Domani intanto l’inchiesta della polizia locale sull’omicidio di Brown verrà esaminata dal Grand Jury, che dovrà decidere se incriminare o meno il poliziotto Darren Wilson. Lo scetticismo tra gli abitanti di Ferguson e molto alto, tanto che dalla Casa Bianca è arrivato l’ordine di intraprendere un’indagine parallela condotta dall’FBI, che nutre quantomeno di una credibilità maggiore rispetto al governo locale e alle sue forze dell’ordine.
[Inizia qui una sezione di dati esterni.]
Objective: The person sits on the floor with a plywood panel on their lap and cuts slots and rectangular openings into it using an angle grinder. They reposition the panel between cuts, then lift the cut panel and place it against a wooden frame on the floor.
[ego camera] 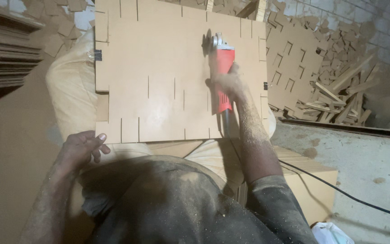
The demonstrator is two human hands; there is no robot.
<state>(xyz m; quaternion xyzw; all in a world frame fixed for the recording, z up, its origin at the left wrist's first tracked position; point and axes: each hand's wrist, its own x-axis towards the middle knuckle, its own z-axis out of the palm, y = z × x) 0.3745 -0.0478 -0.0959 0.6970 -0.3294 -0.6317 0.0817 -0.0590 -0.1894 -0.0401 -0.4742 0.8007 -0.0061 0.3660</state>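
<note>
My left hand rests loosely curled and holding nothing at the near left corner of the board, fingertips just touching its edge. The board lies flat in front of me, marked with short slots. To the right, my right hand is clenched around the red grinder, whose long body points straight away from me, its disc at the far end, apparently down on the board, though dust blurs it. Its black cord trails back past my right arm.
</note>
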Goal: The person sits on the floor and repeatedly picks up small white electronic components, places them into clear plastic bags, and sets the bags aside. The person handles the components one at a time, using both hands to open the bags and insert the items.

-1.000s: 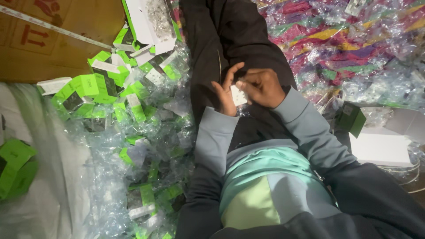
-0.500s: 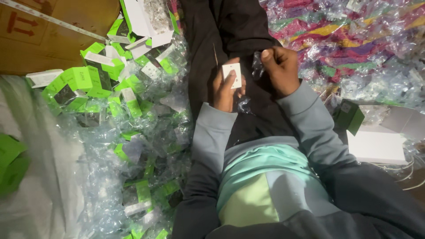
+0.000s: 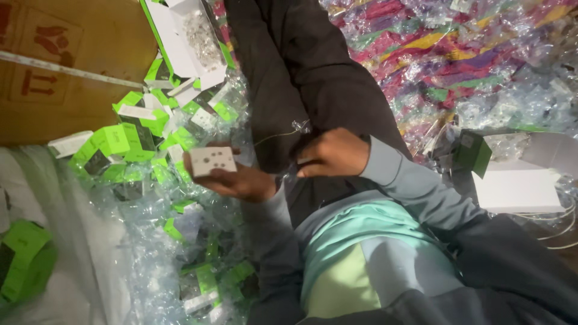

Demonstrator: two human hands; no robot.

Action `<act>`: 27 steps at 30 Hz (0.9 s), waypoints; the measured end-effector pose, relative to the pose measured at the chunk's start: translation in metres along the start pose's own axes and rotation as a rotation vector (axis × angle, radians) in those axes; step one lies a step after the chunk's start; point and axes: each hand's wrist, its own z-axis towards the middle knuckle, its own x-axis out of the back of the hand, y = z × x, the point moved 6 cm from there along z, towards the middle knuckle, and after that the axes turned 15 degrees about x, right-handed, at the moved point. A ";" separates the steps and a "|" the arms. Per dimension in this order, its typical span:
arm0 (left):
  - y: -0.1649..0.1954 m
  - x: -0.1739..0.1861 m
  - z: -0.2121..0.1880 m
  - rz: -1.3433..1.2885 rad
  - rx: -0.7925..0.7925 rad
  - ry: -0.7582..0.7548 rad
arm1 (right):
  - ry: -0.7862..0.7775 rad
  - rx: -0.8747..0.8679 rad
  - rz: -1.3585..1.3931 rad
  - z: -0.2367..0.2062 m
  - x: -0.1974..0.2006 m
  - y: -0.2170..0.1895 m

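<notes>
Plastic wrappers cover the floor (image 3: 481, 72); left hand (image 3: 241, 180) grips a white adapter (image 3: 212, 160), long axis sideways; right hand (image 3: 331, 153), closed on thin wrapping (image 3: 301, 126), is just beside.

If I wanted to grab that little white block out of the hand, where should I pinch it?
Probably pinch the small white block by its two long edges, coming from above. The left hand cradles it underneath, flat face up, so its top and upper edge look free.

packing room: green cartons (image 3: 114, 141), plastic wrappers (image 3: 481, 66) piled.
</notes>
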 end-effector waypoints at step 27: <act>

Le voci secondo cui Obama potrebbe presenziare i funerali di Mike Brown lunedì prossimo sarebbero inoltre l’ennesima conferma delle difficoltà in cui versano le istituzioni. Le intenzioni sono dunque quelle di gestire nella maniera più pacifica, indolore e conciliante una circostanza che rischia di provocare un vero terremoto politico e sociale.
Considerato anche il non brillante stato in cui versa la politica estera americana, costretta ad abbozzare tra la tentazione di intraprendere una nuova guerra e la necessità di mantenere la pace sociale all’interno dei suoi confini, la rivolta di Ferguson rischia di essere la scintilla che fa divampare una protesta a cui l’establishment USA non saprebbe come rispondere.